I think this shows how there is some naivete combined with economic need that makes it easy for corporations to drive farmers against their own interests. Commoditization and systemic effects are completely ignored by people who desperately want economic certainty, no matter the precedent. In this free market, one day peppers are scarce and expensive, then the next season peppers are rotting because not enough people buy them. And land continues to steadily degrade under monoculture and animal husbandry.

When the free trade agreement with the US was signed cattle farmers thought they would be exporting meat to the US. Nature be damned. Meat is more expensive, there is meat from the US in the supermarket shelves, drought after drought makes it hard for small cattle farmers to subsist (unless they get into money laundry), and the Darien rain forest is being destroyed.

But listen to the economists. Nordhaus got the Nobel prize telling us how 3.5 degrees by 2100 is OK. Silly physicists and ecologists can't understand the magic of money.

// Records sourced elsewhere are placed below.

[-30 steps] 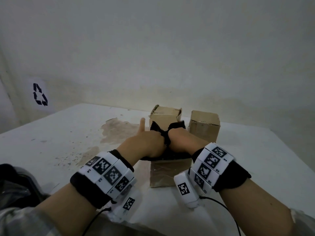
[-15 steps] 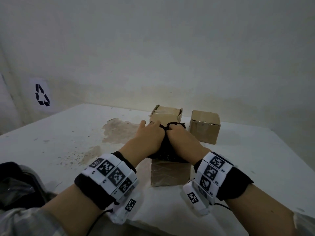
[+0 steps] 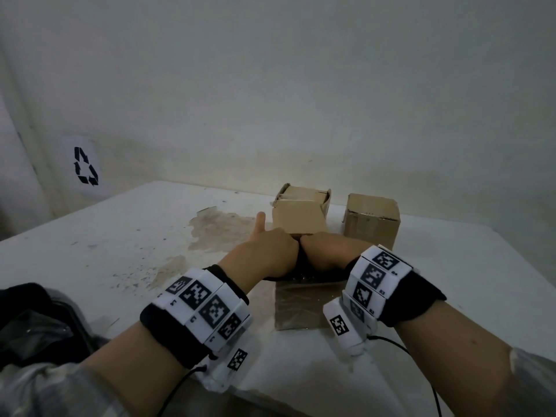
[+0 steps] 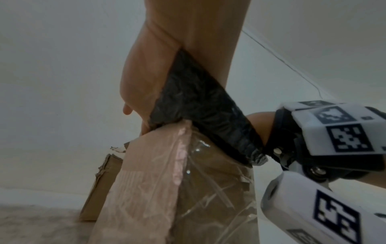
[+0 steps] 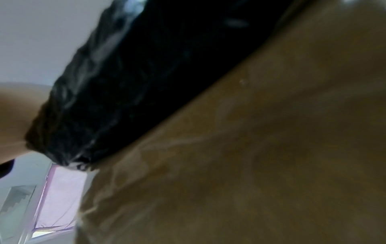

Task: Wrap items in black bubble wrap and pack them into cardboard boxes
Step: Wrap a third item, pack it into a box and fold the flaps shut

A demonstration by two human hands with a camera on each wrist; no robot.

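Observation:
A bundle in black bubble wrap (image 3: pixel 304 274) sits in the mouth of a taped cardboard box (image 3: pixel 301 310) at the near middle of the white table (image 3: pixel 105 251). My left hand (image 3: pixel 267 251) and right hand (image 3: pixel 326 251) lie knuckle to knuckle on top of it, fingers curled down over its far side. One left finger (image 3: pixel 260 221) sticks up. In the left wrist view my palm (image 4: pixel 146 74) presses the bundle (image 4: pixel 200 102) against the box rim (image 4: pixel 146 189). The right wrist view shows only the bundle (image 5: pixel 146 74) and the box wall (image 5: pixel 250 156). The wrapped item itself is hidden.
Right behind my hands stand a cardboard box with loose flaps (image 3: pixel 301 218) and, to its right, a closed box (image 3: pixel 371 221). A brown stain (image 3: pixel 219 230) marks the table to the left. Dark bagged material (image 3: pixel 30 320) lies at the near left edge.
Both hands have pushed down and forward. The black wrap's gathered top, which stuck up between my hands, is now covered, and the bundle sits lower in the box.

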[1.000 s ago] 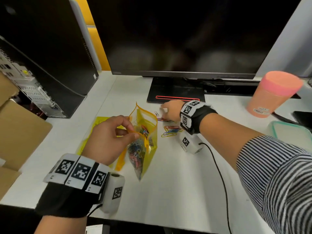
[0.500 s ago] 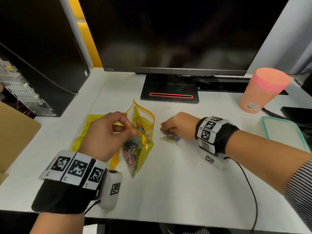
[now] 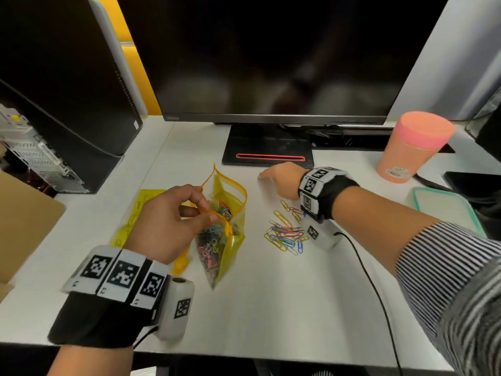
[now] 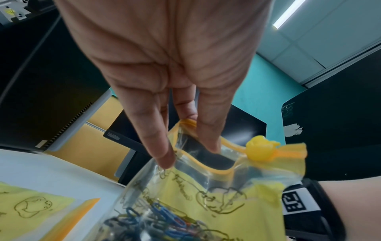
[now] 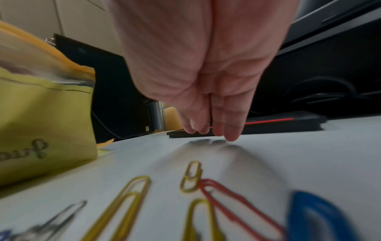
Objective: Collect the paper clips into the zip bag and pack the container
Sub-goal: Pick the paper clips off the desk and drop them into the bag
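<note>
A yellow zip bag (image 3: 226, 240) half full of coloured paper clips stands open on the white desk. My left hand (image 3: 202, 208) pinches its orange rim and holds the mouth open; the left wrist view shows the fingers (image 4: 208, 138) on the rim beside the yellow slider (image 4: 260, 150). A loose pile of paper clips (image 3: 287, 234) lies to the right of the bag. My right hand (image 3: 267, 176) reaches past the pile toward the monitor stand, fingers straight, tips (image 5: 230, 137) down on the desk at a small pale clip (image 5: 200, 141). A teal-rimmed container (image 3: 444, 204) sits at far right.
The monitor stand (image 3: 268, 147) is just beyond my right hand. A pink lidded cup (image 3: 414, 147) stands at back right. A second yellow bag (image 3: 141, 210) lies flat under my left hand. A computer tower (image 3: 67, 90) and cardboard (image 3: 24, 221) are on the left.
My right hand dragged clips back into the pile beside the bag, then reached forward again to the spot near the monitor stand. The left hand kept holding the bag open.
</note>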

Sure. There's regulatory capture. But this particular problem, the externalization of costs, is a classic one solved by regulation rather than the free market.
The problem where the pesticides are destroying native insect populations, sure. But not the problem where the tomatoes taste like nothing and have pesticide in them -- that's not an externality, it's an information asymmetry. And then it has the same problem in the legislature as the supermarket.